* **Input records**
Start of Block

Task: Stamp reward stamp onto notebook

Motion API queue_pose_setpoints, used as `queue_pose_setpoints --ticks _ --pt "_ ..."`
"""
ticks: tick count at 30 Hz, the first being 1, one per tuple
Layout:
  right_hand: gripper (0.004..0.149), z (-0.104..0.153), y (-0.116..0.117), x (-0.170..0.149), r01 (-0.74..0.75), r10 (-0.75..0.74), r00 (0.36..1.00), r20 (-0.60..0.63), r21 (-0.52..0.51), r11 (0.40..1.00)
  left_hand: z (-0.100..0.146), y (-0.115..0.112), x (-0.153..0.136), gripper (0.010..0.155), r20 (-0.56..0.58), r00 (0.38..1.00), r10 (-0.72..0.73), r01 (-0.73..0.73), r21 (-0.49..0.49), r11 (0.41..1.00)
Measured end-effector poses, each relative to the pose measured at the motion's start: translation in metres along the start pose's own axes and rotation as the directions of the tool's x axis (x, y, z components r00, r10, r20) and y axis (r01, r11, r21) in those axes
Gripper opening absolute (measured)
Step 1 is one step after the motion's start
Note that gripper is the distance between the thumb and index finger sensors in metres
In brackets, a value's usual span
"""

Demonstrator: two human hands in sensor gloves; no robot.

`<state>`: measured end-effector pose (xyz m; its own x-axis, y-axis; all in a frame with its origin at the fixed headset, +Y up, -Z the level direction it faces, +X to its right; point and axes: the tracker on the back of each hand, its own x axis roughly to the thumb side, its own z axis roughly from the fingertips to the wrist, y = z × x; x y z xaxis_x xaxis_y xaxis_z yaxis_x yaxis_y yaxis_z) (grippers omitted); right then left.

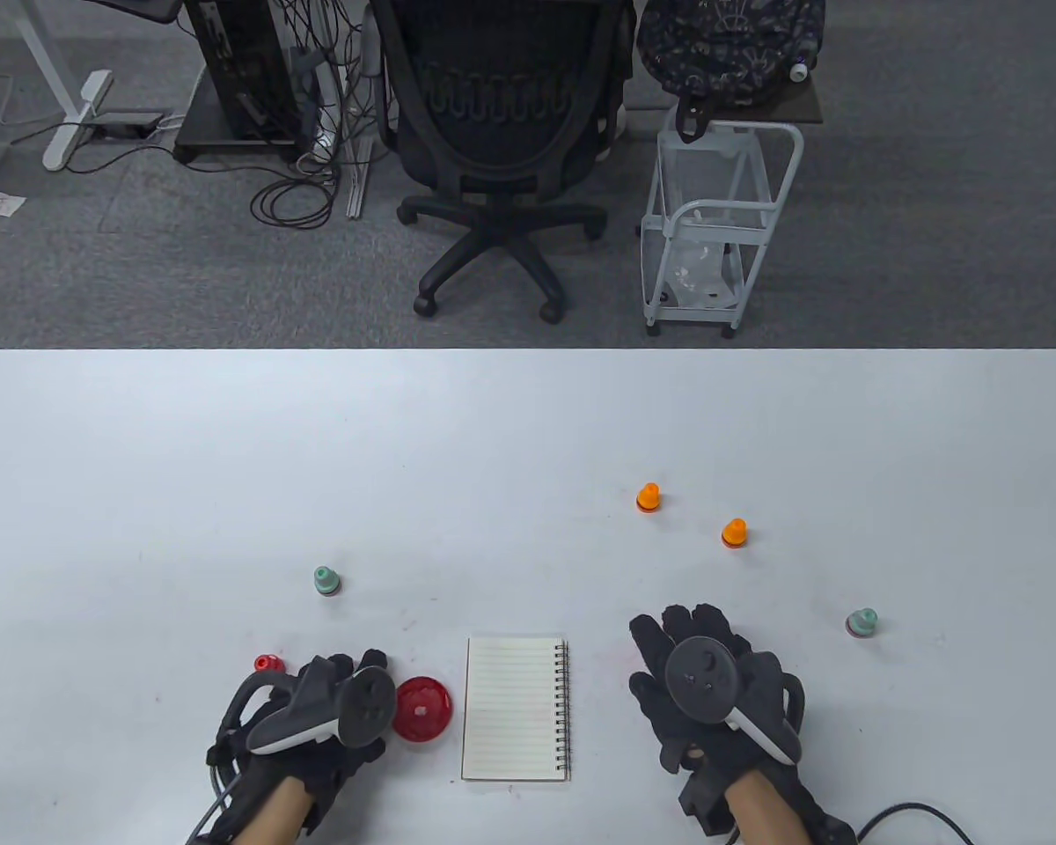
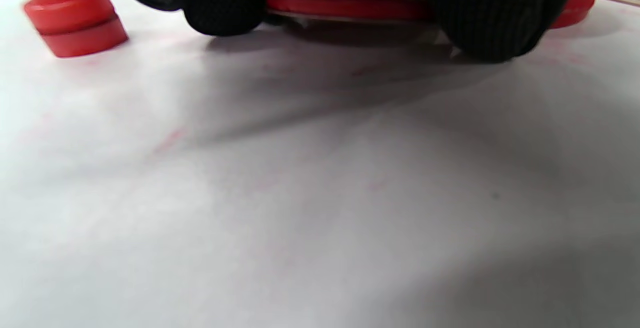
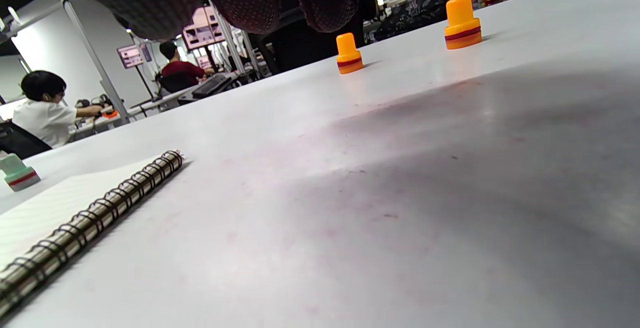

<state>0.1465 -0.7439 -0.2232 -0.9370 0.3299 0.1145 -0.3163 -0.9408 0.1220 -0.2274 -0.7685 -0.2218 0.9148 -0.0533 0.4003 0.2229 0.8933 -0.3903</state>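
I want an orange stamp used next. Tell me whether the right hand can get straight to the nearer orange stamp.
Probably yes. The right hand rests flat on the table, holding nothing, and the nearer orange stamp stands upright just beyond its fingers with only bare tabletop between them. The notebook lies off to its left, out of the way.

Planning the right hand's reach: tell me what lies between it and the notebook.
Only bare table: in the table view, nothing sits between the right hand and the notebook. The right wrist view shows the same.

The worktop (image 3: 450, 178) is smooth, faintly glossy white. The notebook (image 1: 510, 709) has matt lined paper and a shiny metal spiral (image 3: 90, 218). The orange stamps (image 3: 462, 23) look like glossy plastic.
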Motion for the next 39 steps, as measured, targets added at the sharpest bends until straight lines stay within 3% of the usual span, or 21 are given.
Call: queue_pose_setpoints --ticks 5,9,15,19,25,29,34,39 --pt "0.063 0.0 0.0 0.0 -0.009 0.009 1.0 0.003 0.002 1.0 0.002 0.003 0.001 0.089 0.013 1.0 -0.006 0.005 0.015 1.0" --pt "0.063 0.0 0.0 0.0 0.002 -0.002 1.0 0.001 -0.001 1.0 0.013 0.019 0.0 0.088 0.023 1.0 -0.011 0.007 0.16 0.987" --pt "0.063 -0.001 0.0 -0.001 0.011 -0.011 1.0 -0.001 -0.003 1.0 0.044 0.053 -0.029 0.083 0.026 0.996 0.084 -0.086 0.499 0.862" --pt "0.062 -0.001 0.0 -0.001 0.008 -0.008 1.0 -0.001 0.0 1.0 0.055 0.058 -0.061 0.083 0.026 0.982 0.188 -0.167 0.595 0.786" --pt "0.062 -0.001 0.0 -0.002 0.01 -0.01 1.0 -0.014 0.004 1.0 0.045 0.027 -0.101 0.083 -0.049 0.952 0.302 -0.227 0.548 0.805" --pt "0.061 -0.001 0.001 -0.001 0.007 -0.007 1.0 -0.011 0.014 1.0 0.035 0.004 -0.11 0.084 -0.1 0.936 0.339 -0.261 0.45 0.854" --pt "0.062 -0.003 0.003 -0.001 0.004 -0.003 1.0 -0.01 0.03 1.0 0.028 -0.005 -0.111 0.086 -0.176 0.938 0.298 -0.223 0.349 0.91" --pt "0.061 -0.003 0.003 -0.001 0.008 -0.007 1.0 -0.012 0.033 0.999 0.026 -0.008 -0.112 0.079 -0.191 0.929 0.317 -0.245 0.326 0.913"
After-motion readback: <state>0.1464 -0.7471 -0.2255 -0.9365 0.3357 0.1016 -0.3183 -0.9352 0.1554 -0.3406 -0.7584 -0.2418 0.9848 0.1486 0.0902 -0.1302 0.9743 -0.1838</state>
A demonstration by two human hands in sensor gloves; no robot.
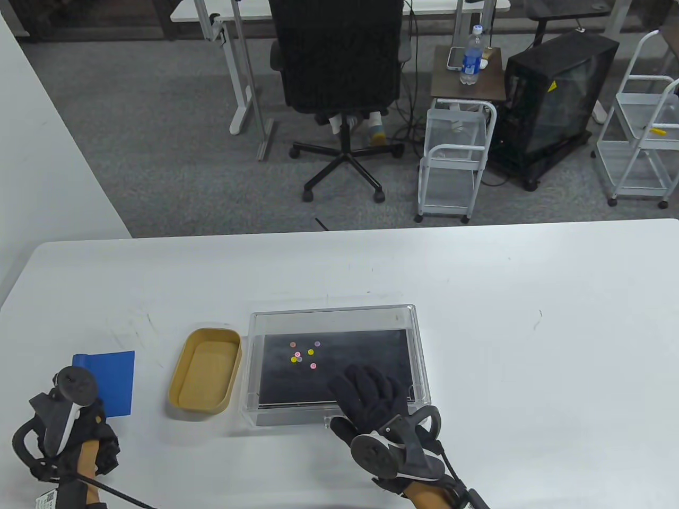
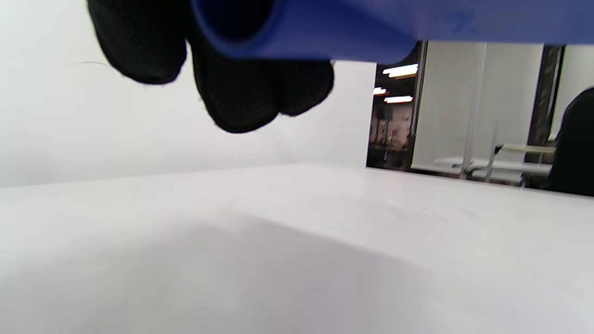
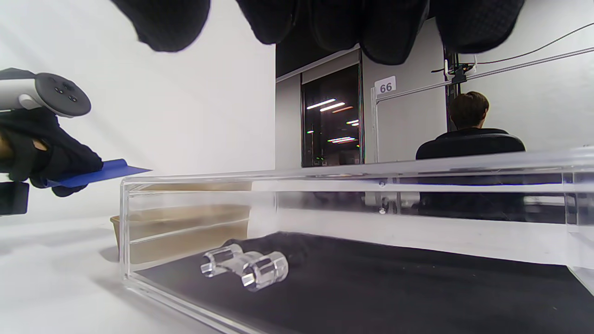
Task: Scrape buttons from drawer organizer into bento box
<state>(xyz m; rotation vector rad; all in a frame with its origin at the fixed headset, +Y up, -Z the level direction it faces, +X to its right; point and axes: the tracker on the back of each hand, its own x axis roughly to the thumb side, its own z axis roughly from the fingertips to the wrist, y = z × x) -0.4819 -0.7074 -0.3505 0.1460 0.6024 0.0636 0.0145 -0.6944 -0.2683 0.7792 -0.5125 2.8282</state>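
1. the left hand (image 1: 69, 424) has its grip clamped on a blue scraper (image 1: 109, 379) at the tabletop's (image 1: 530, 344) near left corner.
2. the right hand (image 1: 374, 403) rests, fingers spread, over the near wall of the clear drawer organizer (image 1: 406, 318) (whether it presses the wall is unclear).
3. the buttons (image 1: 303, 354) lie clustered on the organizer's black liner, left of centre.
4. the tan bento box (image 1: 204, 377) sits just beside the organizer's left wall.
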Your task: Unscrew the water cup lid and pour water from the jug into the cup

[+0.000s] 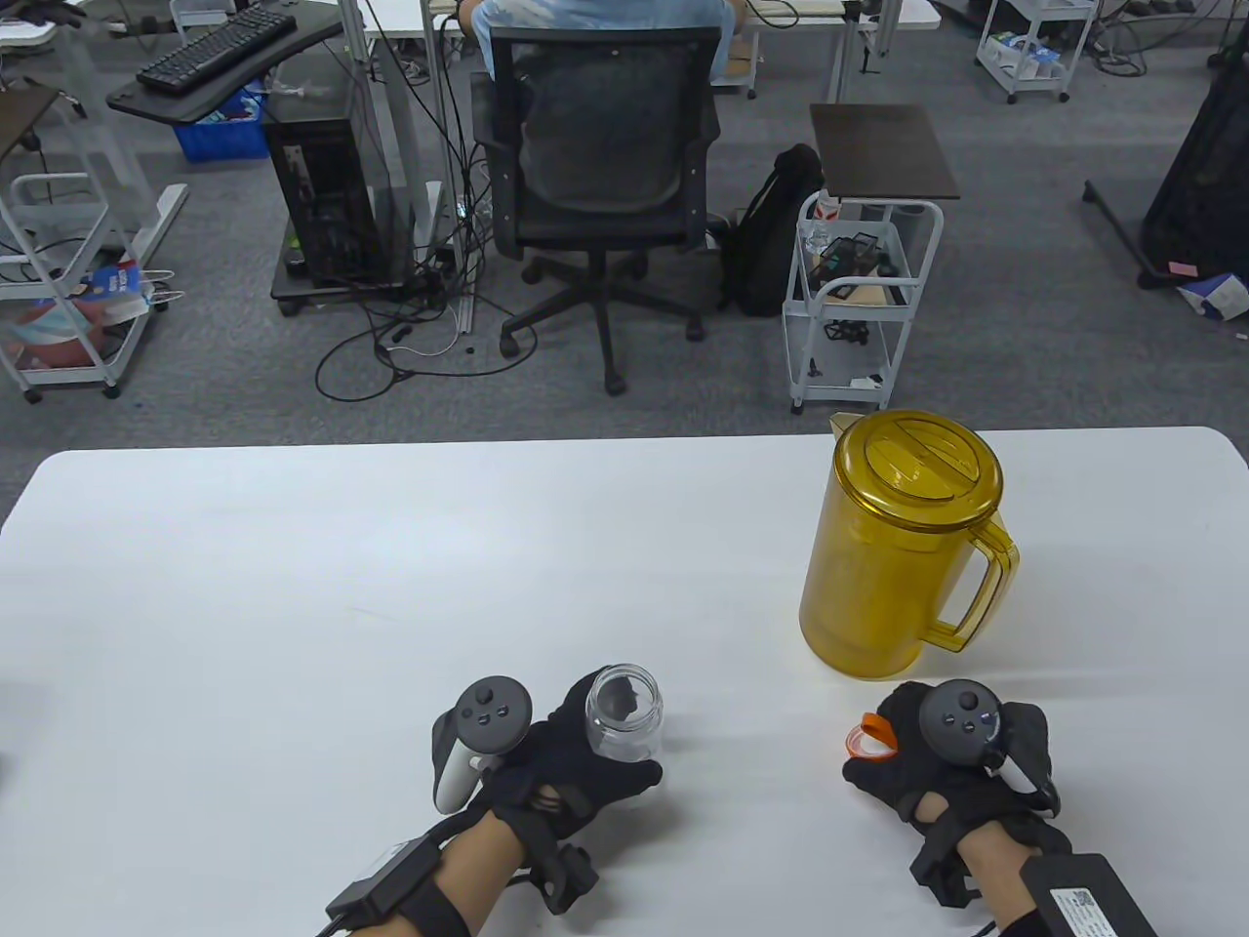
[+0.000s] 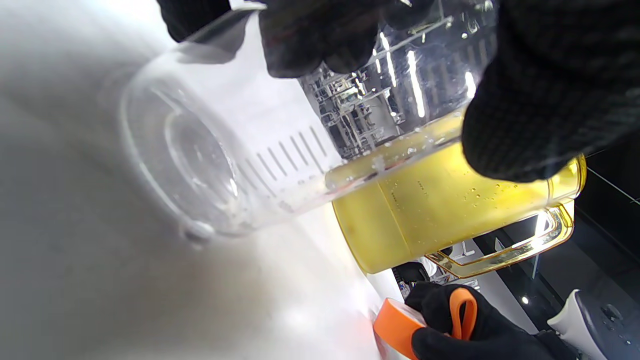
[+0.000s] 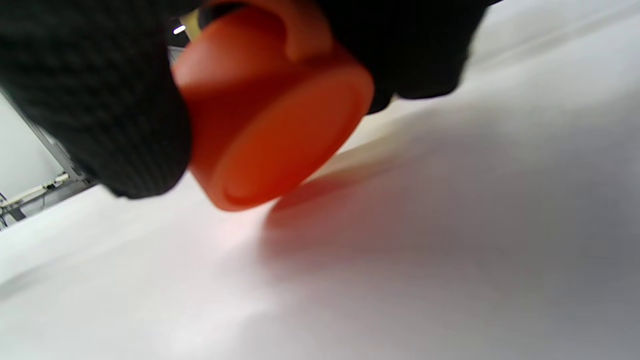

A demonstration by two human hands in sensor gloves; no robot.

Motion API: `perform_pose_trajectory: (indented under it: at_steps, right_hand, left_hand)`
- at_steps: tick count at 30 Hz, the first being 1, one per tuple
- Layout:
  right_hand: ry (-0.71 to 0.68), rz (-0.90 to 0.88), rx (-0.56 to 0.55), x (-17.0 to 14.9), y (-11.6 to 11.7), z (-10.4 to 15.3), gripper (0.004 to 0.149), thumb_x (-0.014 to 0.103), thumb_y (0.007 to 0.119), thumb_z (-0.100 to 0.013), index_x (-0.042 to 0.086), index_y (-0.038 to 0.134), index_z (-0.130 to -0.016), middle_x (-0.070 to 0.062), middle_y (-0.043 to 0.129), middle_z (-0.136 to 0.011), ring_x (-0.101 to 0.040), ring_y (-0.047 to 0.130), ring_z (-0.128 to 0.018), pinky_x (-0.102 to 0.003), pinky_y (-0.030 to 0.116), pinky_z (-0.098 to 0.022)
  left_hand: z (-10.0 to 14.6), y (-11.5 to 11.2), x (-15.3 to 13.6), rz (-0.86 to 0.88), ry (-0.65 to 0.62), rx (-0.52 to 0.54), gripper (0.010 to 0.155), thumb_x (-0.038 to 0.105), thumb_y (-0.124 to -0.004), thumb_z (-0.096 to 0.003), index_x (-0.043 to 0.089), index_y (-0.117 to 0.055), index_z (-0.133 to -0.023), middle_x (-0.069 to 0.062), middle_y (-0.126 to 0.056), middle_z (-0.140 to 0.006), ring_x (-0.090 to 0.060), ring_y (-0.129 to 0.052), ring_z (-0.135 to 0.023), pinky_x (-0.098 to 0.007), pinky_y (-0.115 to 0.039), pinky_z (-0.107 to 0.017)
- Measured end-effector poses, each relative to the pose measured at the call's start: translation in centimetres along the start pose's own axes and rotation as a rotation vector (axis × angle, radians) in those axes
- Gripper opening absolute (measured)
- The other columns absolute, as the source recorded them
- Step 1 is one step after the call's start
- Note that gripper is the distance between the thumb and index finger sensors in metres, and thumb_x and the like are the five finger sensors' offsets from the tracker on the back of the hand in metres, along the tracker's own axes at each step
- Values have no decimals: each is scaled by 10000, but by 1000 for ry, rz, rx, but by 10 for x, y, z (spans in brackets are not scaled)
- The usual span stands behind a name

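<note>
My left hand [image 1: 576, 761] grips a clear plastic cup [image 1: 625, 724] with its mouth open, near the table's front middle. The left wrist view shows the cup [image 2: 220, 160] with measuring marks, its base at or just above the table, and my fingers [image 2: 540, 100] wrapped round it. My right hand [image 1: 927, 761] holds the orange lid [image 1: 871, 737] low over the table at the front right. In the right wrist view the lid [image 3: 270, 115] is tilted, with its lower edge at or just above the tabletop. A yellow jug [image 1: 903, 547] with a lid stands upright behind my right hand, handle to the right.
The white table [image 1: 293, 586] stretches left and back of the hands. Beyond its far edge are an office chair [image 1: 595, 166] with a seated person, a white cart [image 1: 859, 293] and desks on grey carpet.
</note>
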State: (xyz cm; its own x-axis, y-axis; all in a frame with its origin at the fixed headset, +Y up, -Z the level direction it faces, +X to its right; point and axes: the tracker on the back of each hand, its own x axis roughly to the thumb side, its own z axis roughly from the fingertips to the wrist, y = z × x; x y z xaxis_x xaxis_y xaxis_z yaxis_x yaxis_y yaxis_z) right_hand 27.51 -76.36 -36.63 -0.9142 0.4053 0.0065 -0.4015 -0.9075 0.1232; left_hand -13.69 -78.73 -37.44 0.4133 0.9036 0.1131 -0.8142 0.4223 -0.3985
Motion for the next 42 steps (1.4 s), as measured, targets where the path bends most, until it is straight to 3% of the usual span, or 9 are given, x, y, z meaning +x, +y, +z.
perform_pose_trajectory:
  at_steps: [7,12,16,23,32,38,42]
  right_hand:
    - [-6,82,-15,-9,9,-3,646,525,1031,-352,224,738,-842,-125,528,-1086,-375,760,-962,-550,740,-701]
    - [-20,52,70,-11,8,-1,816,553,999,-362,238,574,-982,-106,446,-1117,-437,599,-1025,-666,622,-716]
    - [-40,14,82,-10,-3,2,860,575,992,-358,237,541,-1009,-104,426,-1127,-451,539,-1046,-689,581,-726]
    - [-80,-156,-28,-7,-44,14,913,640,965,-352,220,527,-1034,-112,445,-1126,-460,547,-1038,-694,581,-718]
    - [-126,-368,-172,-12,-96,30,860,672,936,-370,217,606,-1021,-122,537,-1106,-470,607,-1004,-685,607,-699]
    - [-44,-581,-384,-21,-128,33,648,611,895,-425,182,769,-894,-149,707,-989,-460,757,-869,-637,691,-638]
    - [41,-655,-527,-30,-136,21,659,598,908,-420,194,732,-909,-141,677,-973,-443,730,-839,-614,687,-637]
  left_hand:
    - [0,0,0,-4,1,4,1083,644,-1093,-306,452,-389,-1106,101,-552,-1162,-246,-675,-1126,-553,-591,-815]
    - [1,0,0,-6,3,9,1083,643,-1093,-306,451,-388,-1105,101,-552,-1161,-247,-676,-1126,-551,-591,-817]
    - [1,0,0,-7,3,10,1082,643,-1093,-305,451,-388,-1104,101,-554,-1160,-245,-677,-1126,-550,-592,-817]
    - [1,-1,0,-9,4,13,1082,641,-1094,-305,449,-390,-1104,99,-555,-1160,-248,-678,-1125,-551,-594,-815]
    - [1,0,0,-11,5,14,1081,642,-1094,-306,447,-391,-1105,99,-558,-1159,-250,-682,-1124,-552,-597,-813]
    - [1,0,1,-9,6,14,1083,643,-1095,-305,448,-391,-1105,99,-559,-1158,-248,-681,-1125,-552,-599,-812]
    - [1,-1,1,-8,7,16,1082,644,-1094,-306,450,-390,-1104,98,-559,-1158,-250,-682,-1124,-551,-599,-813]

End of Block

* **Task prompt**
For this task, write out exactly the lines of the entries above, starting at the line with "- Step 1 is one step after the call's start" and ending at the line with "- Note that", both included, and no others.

* **Result for this task**
- Step 1 is one step after the call's start
- Note that gripper is the distance between the thumb and index finger sensors in metres, and thumb_x and the like are the five finger sensors' offsets from the tracker on the back of the hand in metres, along the tracker's own axes at each step

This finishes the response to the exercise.